Kami berangkat jam 03.00 p.m, dari Berlin ke Osaka cukup lama, mungkin sekitaran jam 08.00 a.m baru sampe disana... aku duduk sama Erika, Naomi sama Mackenzie, duduk seperti ini udah ditentuin sebelum beli tiket, yang uniknya kita bayar lewat laptop dan tiketnya juga seperti di print di laptop. Jadi ga perlu repot ke bandara.

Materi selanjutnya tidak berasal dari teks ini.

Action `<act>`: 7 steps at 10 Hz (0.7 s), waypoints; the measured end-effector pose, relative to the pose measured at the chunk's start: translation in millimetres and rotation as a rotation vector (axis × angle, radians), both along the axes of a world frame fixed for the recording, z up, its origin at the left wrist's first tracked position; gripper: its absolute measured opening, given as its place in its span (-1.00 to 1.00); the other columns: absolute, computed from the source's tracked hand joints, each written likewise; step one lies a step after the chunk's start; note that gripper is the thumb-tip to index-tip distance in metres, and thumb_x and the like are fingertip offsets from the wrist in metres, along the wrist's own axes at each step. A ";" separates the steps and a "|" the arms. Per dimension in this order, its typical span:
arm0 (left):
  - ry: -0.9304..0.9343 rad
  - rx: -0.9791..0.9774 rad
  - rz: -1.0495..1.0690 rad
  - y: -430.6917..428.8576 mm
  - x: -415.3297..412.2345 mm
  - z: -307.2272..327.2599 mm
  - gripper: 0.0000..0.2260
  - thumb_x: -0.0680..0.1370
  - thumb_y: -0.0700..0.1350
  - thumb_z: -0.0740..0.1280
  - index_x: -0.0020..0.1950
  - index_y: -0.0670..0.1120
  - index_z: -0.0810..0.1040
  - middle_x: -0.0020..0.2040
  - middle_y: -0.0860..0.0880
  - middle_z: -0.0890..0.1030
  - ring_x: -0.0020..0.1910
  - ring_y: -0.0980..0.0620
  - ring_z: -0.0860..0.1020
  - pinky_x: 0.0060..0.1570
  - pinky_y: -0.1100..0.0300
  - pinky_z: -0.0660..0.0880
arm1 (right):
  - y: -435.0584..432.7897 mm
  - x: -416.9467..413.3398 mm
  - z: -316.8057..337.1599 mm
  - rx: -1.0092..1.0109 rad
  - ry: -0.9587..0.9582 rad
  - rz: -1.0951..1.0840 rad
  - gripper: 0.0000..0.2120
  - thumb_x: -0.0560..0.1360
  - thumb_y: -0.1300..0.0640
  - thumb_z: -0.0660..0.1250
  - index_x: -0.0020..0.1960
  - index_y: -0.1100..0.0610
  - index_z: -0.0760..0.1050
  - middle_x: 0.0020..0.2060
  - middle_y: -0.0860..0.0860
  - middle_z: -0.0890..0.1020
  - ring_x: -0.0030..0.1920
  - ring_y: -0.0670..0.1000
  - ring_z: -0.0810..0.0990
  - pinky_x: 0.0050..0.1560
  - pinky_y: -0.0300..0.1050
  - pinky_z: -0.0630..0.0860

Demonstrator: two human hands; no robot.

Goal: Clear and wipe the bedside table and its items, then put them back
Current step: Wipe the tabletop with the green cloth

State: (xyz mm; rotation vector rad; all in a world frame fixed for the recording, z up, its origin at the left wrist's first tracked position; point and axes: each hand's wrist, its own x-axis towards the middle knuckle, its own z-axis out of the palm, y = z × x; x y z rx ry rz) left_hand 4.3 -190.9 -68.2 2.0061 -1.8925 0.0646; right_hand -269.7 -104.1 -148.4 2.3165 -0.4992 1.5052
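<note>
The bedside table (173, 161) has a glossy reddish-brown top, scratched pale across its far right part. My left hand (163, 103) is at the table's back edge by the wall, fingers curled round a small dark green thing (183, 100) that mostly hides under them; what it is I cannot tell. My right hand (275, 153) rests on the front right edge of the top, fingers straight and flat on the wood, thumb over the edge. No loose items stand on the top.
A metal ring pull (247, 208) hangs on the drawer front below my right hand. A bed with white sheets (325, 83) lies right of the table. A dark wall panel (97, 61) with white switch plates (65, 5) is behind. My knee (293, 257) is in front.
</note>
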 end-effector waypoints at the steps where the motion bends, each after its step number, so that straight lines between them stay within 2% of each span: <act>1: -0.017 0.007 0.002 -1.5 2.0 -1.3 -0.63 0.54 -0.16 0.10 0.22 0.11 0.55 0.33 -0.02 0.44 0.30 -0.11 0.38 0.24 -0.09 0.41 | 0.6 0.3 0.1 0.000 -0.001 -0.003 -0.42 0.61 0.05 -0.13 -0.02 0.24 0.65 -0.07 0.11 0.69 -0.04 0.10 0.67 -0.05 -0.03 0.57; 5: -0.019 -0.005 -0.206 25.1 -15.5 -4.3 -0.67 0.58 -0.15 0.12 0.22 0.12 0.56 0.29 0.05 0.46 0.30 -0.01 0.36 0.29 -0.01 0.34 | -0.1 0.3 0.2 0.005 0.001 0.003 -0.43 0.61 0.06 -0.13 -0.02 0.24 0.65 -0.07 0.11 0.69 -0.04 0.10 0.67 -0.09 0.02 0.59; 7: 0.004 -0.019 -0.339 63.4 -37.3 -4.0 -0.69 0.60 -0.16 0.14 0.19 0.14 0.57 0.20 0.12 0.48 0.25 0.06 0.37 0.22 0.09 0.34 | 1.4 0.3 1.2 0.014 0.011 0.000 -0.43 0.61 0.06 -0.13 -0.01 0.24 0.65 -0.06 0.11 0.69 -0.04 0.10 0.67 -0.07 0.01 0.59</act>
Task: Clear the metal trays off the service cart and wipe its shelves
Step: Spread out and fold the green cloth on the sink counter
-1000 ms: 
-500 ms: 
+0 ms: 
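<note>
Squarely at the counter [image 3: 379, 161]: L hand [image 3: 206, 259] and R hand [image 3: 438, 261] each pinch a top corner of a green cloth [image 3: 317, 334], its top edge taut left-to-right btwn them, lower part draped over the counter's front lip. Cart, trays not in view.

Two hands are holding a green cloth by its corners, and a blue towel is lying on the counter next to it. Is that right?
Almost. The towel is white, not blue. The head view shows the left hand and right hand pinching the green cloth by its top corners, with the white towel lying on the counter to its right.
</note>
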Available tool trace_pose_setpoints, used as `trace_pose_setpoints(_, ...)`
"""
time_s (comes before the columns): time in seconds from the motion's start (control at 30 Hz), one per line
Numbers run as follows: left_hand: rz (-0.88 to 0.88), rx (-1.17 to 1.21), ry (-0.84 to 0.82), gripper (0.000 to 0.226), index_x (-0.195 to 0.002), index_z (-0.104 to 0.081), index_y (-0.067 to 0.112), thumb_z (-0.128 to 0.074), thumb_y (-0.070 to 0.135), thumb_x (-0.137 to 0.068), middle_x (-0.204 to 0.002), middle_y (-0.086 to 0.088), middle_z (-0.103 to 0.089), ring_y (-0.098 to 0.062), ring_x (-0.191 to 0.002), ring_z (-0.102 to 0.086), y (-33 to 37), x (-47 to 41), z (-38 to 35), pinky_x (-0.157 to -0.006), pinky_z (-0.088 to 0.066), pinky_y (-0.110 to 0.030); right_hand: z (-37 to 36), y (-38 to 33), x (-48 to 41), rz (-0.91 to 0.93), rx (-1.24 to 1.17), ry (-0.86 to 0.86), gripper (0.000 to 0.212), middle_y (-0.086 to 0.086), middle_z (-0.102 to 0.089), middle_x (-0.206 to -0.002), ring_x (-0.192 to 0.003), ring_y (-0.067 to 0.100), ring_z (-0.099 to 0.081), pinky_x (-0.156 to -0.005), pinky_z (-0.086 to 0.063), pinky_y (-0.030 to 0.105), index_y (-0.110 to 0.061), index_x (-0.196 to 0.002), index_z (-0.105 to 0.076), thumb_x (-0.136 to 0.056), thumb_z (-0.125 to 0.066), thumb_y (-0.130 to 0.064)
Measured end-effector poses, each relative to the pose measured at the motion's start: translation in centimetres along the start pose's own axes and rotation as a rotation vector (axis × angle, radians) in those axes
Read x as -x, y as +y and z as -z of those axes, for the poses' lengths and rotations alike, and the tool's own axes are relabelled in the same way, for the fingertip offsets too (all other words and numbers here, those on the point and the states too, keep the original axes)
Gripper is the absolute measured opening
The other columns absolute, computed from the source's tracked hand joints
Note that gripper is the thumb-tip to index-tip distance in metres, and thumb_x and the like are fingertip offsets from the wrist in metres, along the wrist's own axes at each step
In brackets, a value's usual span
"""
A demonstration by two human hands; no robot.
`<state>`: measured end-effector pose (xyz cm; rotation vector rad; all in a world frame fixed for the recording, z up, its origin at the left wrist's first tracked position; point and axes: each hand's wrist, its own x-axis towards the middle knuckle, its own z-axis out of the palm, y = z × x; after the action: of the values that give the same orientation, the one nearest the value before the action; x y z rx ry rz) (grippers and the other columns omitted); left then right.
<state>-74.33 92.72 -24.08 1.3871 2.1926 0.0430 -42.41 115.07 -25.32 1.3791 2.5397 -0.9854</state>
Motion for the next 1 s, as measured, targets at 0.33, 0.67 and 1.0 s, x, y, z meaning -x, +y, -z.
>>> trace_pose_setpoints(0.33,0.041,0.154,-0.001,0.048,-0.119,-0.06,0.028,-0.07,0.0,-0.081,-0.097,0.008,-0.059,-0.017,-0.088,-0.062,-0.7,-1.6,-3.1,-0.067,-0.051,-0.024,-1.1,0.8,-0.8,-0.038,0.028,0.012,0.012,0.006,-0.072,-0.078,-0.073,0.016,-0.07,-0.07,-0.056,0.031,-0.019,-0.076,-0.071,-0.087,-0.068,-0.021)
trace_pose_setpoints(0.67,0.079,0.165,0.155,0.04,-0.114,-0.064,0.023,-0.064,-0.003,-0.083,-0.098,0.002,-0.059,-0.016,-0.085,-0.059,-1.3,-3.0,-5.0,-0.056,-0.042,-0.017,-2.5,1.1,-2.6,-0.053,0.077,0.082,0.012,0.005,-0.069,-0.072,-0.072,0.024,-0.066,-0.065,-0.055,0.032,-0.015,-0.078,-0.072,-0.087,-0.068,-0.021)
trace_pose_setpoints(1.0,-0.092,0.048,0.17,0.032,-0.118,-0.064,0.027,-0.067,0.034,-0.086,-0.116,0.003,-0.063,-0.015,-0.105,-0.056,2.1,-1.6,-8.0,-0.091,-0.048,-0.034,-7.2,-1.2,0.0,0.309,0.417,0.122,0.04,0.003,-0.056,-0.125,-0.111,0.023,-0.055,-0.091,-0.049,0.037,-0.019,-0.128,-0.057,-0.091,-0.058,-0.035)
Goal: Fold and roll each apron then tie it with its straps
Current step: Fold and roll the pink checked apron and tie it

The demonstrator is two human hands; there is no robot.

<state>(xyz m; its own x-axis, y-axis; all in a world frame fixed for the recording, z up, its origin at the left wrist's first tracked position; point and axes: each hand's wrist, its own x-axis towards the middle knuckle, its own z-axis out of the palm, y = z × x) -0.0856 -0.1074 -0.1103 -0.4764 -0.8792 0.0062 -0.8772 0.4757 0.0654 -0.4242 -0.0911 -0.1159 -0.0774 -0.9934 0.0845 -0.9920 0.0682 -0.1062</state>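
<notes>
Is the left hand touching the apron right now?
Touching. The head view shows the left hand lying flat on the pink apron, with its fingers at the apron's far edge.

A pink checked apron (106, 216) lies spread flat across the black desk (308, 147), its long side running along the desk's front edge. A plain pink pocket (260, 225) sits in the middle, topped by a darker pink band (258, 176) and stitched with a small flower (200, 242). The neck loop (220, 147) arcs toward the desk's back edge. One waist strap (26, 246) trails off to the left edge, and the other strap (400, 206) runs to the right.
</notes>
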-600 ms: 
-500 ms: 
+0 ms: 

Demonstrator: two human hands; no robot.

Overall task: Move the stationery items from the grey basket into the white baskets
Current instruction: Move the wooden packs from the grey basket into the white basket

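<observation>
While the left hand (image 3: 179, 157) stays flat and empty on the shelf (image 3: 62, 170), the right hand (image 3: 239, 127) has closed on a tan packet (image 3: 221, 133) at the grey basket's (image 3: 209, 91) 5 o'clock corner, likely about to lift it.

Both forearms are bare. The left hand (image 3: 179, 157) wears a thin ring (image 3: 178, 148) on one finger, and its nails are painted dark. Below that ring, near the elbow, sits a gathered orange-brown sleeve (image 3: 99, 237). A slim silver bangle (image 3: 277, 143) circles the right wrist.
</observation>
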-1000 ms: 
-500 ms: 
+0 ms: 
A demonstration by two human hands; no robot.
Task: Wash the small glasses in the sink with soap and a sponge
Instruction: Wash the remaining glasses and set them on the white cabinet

“Mackenzie, rasanya aku kurang sopan, aku pake bahasa Jepang ya? Oneechan yang berarti kakak perempuan!” aku sedang merapihkan koper dibantu Mackenzie juga.
“ah? Oneechan? Lucu juga ya? Lalu, apa ya itu istilahnya... oh iya bagaimana dengan chan untuk memanggilmu?” Mackenzie memberi kopernya, koper terakhir.
“oh itu, Naomi-chan... atau boleh kok Nao-chan!” Naomi duduk di tempatnya, di dekat jendela pesawat.
“oh baiklah Nao-chan!” Mackenzie masih memegang koper satunya.
“umm... Mackenzie, koper itu?”
“oh ini jangan... lebih baik aku pegang saja” lalu Mackenzie menggeret koper senjatanya, aku gak bales omongannya itu, ga ada topik pembicaraan lagi...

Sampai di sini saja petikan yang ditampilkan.